E imóvel permaneço quando a verdade vem à tona.
Claro que fico imóvel, para quê mover-me? Não posso mudar-te agora, nem nunca pude.
Resta-me observar e deixar-me sofrer outra vez.
Resta-me esperar que cada dia consecutivo de dor seja o último.
E vem a tentativa de ser racional. Ora, tenho quase vinte anos, e a esperança média de vida para o ser humano é próxima dos oitenta, restam-me sessenta anos.
Entretanto, quantas mais bofetadas irei levar?
Quantas mais vezes isto terá de acontecer até parar? Ou nunca vai parar?
Vou ter de viver esta repetição durante sessenta anos?

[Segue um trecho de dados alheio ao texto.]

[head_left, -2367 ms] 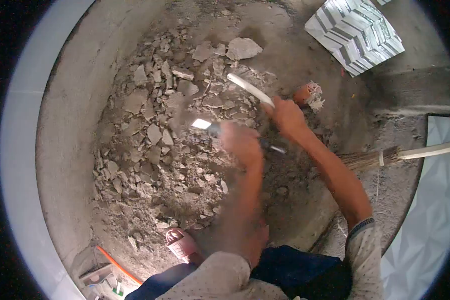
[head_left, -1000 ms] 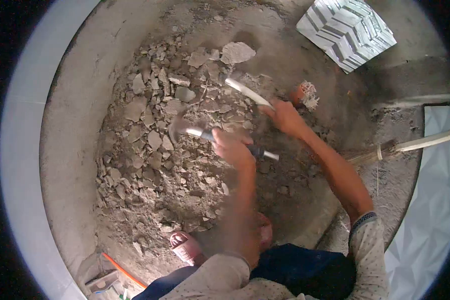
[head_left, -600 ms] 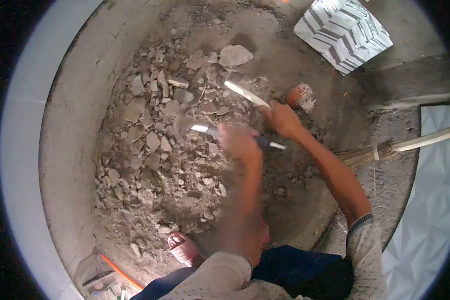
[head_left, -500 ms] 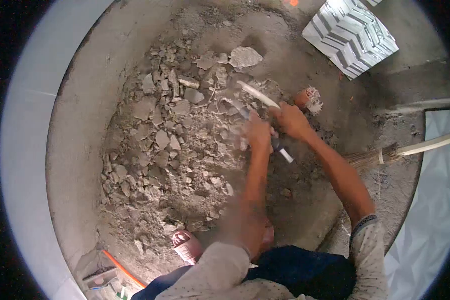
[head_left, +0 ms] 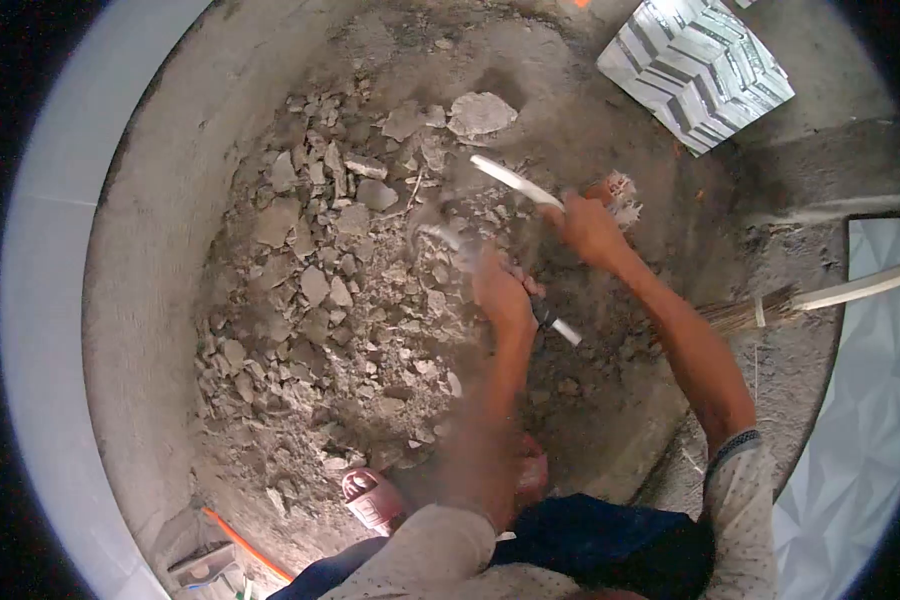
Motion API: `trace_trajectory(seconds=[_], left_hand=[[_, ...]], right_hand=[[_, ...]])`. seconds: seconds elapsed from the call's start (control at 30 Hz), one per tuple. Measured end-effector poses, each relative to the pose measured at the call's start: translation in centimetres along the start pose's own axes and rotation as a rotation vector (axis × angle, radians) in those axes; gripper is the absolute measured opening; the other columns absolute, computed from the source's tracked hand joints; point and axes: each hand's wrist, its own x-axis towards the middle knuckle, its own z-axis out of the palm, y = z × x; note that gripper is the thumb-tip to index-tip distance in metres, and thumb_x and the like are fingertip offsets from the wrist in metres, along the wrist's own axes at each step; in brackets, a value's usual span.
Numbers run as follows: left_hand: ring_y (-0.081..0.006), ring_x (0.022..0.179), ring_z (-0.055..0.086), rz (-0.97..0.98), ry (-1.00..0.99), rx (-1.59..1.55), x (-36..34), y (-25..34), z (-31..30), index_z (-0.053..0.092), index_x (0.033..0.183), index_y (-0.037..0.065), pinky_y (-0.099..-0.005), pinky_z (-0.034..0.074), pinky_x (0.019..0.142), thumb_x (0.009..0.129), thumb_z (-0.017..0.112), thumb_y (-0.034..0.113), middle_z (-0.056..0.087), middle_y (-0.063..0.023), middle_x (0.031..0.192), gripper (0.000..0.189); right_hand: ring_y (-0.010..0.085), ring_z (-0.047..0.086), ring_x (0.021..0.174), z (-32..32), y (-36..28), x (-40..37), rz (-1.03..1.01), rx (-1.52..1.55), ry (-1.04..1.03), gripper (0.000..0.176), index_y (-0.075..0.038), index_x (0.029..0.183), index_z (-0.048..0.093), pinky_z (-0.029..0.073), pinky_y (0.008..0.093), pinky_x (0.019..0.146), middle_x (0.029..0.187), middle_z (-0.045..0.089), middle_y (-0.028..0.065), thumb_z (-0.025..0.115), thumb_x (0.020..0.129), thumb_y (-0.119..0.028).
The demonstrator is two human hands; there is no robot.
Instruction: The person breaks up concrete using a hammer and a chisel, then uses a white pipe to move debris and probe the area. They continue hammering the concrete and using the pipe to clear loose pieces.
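Note:
My left hand (head_left: 502, 290) is closed around a slim tool (head_left: 567, 332) with a pale rod end and a dark part beside the fingers. Its far end is pale and smeared by motion over the rubble, so I cannot make out its kind. My right hand (head_left: 592, 232) grips a pale, slightly curved stick (head_left: 510, 178) that points up and left, above the ground. Just behind that hand lies an orange object with whitish shreds (head_left: 623, 195), partly covered by the fingers. Broken rubble (head_left: 315, 285) spreads to the left of both hands.
A large flat stone (head_left: 482, 114) lies ahead. At the upper right is a silver chevron-patterned tile (head_left: 692, 70). A broom (head_left: 750, 312) with a pale handle lies right of my forearm. My pink shoe (head_left: 372, 500) stands at the rubble's edge, and an orange strip (head_left: 245, 543) lies lower left.
My left hand and its tool have shifted down and left, away from the right hand. My right hand has moved slightly up and right with the stick, now partly covering the orange object.

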Motion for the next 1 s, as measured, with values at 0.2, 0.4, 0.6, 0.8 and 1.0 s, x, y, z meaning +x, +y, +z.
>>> trace_trajectory(seconds=[0.2,0.4,0.6,0.8,1.0], left_hand=[[-0.0150,0.038,0.037,-0.028,-0.135,0.171,6.1,-2.8,-0.4,0.040,0.073,0.013,-0.0304,0.032,0.035,0.091,0.045,0.032,0.035,-0.0017,0.052,0.027],[-0.0146,0.035,0.033,-0.212,-0.204,0.354,3.0,2.8,-2.4,0.041,0.070,0.010,-0.0317,0.030,0.033,0.090,0.047,0.033,0.031,-0.0006,0.046,0.031],[-0.0158,0.040,0.042,-0.199,-0.241,0.552,1.2,4.1,-9.0,0.047,0.074,0.007,-0.0297,0.035,0.041,0.092,0.043,0.039,0.041,-0.0035,0.049,0.037],[-0.0141,0.040,0.038,-0.188,-0.247,0.591,-0.1,6.0,-9.7,0.042,0.066,0.010,-0.0299,0.032,0.040,0.091,0.045,0.042,0.040,-0.0007,0.050,0.042],[-0.0153,0.036,0.038,-0.197,-0.231,0.531,1.3,4.8,-7.4,0.044,0.072,0.010,-0.0320,0.036,0.036,0.091,0.049,0.040,0.038,-0.0012,0.050,0.036]], right_hand=[[0.0425,0.061,0.074,0.8,0.7,0.6,-0.015,-0.055,0.099,0.040,0.000,0.092,0.058,0.047,0.0497,0.065,0.078,0.062,0.0240,0.056,0.087,-0.039],[0.0371,0.062,0.071,-9.2,-2.7,4.2,-0.069,-0.296,0.004,0.044,0.000,0.080,0.065,0.048,0.0475,0.062,0.080,0.063,0.0221,0.064,0.079,-0.044],[0.0372,0.062,0.072,-6.4,1.5,4.9,-0.302,-0.402,0.196,0.042,-0.003,0.082,0.063,0.048,0.0473,0.062,0.078,0.063,0.0200,0.068,0.076,-0.045],[0.0371,0.062,0.069,-5.7,-1.2,2.2,-0.090,-0.391,0.147,0.041,-0.005,0.085,0.060,0.048,0.0478,0.058,0.068,0.061,0.0178,0.059,0.083,-0.046],[0.0347,0.064,0.067,-1.4,-1.8,-1.2,-0.174,-0.492,0.231,0.025,-0.007,0.091,0.055,0.050,0.0437,0.052,0.064,0.060,0.0148,0.055,0.086,-0.031]])
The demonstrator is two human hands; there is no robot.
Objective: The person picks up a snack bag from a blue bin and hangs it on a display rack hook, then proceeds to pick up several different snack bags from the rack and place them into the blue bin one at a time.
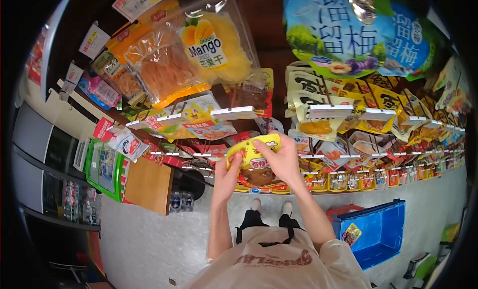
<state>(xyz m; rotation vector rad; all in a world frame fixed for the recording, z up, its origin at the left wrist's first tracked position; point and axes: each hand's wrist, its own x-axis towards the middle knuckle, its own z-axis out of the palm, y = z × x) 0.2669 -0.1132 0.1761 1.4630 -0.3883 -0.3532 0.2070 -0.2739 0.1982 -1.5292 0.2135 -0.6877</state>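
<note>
A yellow snack packet (255, 162) with a brown lower part is held up in front of my chest. My left hand (226, 175) grips its left edge, thumb on the front. My right hand (283, 157) closes on its upper right side, with the thumb across the printed face. Just beyond the hands are hanging rows of snack packets with white price tags, including pale yellow packets (314, 120) to the upper right and a white-and-orange packet (203, 120) to the upper left.
Large dried mango (215, 47) and blue plum (343, 35) bags hang overhead. On the floor at right stands a blue crate (381, 229), a small packet against its side. Left are a green-framed freezer (121, 173), a wooden panel (149, 184) and bottles (181, 202).
</note>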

Habituar-me a ver, mais tarde ou mais cedo, ou que o olhar daqueles que importam deixou de retribuir a luz do meu olhar quando estes se cruzam ou que eu próprio deixei de irradiar essa mesma luz?

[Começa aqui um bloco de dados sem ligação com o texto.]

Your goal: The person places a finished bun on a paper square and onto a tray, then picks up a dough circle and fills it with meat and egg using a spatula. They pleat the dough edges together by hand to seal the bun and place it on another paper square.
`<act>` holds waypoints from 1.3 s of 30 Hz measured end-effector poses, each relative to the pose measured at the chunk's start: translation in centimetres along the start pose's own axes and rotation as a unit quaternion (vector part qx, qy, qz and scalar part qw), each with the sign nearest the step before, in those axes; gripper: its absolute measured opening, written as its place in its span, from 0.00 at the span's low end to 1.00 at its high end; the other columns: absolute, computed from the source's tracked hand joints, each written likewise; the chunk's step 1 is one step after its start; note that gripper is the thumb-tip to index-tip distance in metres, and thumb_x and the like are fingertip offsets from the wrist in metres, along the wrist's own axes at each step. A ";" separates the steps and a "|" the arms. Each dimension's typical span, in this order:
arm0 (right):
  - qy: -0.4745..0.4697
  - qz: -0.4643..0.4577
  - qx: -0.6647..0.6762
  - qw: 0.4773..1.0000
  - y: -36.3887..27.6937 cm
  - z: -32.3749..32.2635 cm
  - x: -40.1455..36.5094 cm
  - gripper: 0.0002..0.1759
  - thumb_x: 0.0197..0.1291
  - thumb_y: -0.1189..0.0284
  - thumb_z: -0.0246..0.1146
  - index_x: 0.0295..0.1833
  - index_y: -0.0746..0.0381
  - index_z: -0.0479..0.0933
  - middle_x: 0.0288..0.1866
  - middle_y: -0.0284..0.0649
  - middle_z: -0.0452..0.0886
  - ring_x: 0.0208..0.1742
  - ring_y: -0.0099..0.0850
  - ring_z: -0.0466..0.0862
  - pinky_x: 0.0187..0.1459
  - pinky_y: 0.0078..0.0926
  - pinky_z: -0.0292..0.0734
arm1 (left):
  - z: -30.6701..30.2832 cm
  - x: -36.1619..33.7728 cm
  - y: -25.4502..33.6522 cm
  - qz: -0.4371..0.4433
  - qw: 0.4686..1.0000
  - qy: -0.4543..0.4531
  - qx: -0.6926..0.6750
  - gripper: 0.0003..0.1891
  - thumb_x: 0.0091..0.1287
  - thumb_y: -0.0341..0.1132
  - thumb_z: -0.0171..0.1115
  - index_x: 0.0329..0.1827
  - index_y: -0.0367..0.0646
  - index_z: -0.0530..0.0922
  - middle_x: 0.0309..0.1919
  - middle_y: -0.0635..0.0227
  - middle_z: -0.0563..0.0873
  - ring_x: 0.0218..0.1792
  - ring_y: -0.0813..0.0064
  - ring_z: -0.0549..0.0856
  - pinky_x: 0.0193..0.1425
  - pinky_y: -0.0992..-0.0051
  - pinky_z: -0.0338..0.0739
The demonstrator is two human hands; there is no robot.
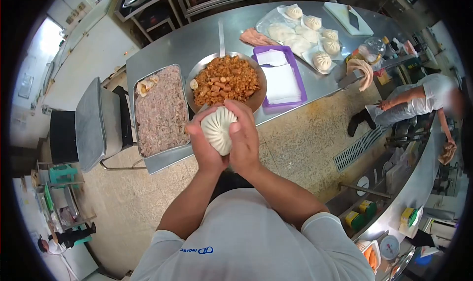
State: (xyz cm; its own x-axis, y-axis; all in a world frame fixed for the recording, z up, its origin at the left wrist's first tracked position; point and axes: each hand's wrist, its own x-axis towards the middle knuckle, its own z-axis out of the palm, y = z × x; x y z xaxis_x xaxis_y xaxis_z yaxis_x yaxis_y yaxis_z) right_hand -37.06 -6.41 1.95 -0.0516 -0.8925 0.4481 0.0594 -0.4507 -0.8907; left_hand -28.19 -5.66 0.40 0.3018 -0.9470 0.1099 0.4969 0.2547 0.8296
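Observation:
A pleated white bun [217,129] is cupped between my two hands, held up in front of my chest. My left hand [203,145] wraps its left side and my right hand [244,138] its right side, with the thumbs near the pleated top. Just beyond my hands stands a round metal pan [262,91] of reddish-brown chopped filling [224,79]. Left of it, a rectangular tray [188,144] holds pale minced meat [160,111] with a few light pieces at its upper left corner. The underside of the bun is hidden by my palms.
A purple basket [300,79] of white paper squares sits right of the pan. Farther along the steel table [197,39] are several pleated buns [322,61], dough and a cutting board [362,27] with a knife. Another person [409,101] stands at right; a chair [91,123] is at left.

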 end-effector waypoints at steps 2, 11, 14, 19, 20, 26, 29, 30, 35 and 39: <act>-0.028 -0.003 -0.024 0.999 0.3 -0.4 0.8 0.35 0.67 0.59 0.66 0.71 0.70 0.67 0.68 0.55 0.71 0.70 0.50 0.71 0.73 0.42 0.64 | -1.1 1.6 0.5 -0.104 0.994 0.007 -0.041 0.42 0.75 0.72 0.34 0.59 0.38 0.74 0.55 0.57 0.83 0.57 0.65 0.84 0.66 0.61 0.78; -0.145 0.185 -0.084 0.968 1.8 -9.7 3.0 0.57 0.43 0.56 0.83 0.76 0.59 0.62 0.70 0.50 0.69 0.68 0.49 0.76 0.67 0.46 0.74 | 0.7 5.2 0.4 -0.287 0.930 -0.226 -0.023 0.50 0.68 0.74 0.49 0.80 0.41 0.58 0.72 0.58 0.68 0.68 0.66 0.76 0.69 0.60 0.76; 0.001 0.307 0.244 0.920 0.6 -11.5 3.6 0.58 0.45 0.50 0.81 0.77 0.58 0.59 0.70 0.48 0.70 0.65 0.47 0.79 0.58 0.48 0.82 | 2.9 7.5 1.5 -0.325 0.900 -0.282 0.065 0.48 0.67 0.64 0.65 0.80 0.43 0.59 0.71 0.57 0.68 0.63 0.67 0.78 0.67 0.60 0.78; -0.011 0.284 0.474 0.833 2.8 -14.6 3.7 0.54 0.52 0.50 0.77 0.78 0.58 0.57 0.67 0.49 0.70 0.62 0.46 0.81 0.43 0.46 0.92 | 6.5 10.9 -3.1 -0.242 0.822 -0.449 0.254 0.45 0.52 0.47 0.84 0.72 0.40 0.72 0.56 0.65 0.81 0.53 0.74 0.81 0.55 0.72 0.79; -0.005 0.283 0.476 0.833 3.4 -15.8 3.7 0.54 0.52 0.50 0.77 0.78 0.58 0.57 0.67 0.49 0.70 0.62 0.46 0.81 0.43 0.46 0.92 | 7.6 11.7 -3.7 -0.247 0.819 -0.452 0.254 0.45 0.52 0.47 0.84 0.72 0.40 0.72 0.56 0.65 0.81 0.53 0.74 0.81 0.55 0.72 0.79; 0.051 0.345 0.464 0.814 6.4 -24.3 5.0 0.51 0.53 0.56 0.76 0.77 0.58 0.58 0.67 0.49 0.71 0.61 0.48 0.81 0.42 0.48 0.91 | 13.0 18.8 -12.9 -0.179 0.680 -0.473 0.531 0.39 0.49 0.46 0.84 0.65 0.44 0.79 0.52 0.61 0.85 0.50 0.66 0.85 0.56 0.66 0.80; 0.046 0.365 0.441 0.819 6.8 -28.3 5.4 0.52 0.51 0.55 0.77 0.78 0.58 0.58 0.66 0.48 0.71 0.62 0.48 0.80 0.43 0.50 0.91 | 12.9 22.2 -20.6 -0.031 0.544 -0.472 0.693 0.34 0.48 0.47 0.83 0.57 0.43 0.82 0.53 0.58 0.85 0.51 0.58 0.85 0.55 0.61 0.80; 0.044 0.368 0.445 0.815 6.8 -29.3 5.6 0.52 0.51 0.55 0.77 0.78 0.58 0.58 0.66 0.48 0.71 0.62 0.48 0.80 0.43 0.50 0.91 | 13.0 22.5 -21.9 -0.035 0.542 -0.469 0.697 0.34 0.48 0.47 0.83 0.57 0.43 0.82 0.53 0.58 0.85 0.51 0.58 0.85 0.55 0.61 0.80; 0.055 0.387 0.396 0.831 7.3 -33.2 6.9 0.52 0.49 0.53 0.77 0.76 0.58 0.60 0.67 0.54 0.72 0.61 0.52 0.81 0.40 0.48 0.92 | 12.7 24.6 -25.6 -0.060 0.459 -0.461 0.757 0.22 0.48 0.44 0.82 0.41 0.43 0.83 0.47 0.59 0.86 0.49 0.56 0.86 0.50 0.58 0.80; 0.057 0.406 0.405 0.817 8.3 -35.0 7.7 0.52 0.49 0.53 0.77 0.76 0.58 0.60 0.66 0.54 0.72 0.60 0.52 0.81 0.39 0.47 0.92 | 13.1 26.0 -25.7 -0.123 0.439 -0.454 0.766 0.17 0.52 0.42 0.80 0.41 0.45 0.87 0.43 0.60 0.88 0.47 0.59 0.87 0.50 0.60 0.81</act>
State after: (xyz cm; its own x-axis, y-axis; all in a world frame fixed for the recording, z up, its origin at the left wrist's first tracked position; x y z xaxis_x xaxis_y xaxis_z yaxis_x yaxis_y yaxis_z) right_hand -71.82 -16.39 -4.69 0.2430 -0.9169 -0.3167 0.7579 0.3832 -0.5279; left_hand -43.79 -39.37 -10.88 -0.4016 -0.7734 -0.4904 -0.9156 0.3511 0.1961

Porque parece que não há um único ser vivo à face deste planeta que não tenha essa tendência sádica de causar desapontamento.
E, mais tarde ou mais cedo, não dá para evitar sentir que essa pessoa morreu: a pessoa que se julgava existir era, afinal, uma máscara. Por isso, é como se deixasse de existir.
E o que fica é o sabor amargo da desilusão, a par de memórias, criadas antes da verdade estar à vista, que só amarguram ainda mais, precisamente por serem apenas memórias de fragmentos irrecuperáveis de tempo.
É quando chega a saudade do ar leve e das cores brilhantes que perfumam a infância.
Porque a infância é o reino onde ninguém morre.
Depois disso, a cortina desce, a máscara cai, o olhar deixa de ser turvo e a visão torna-se clara: a realidade pesa e é cinzenta.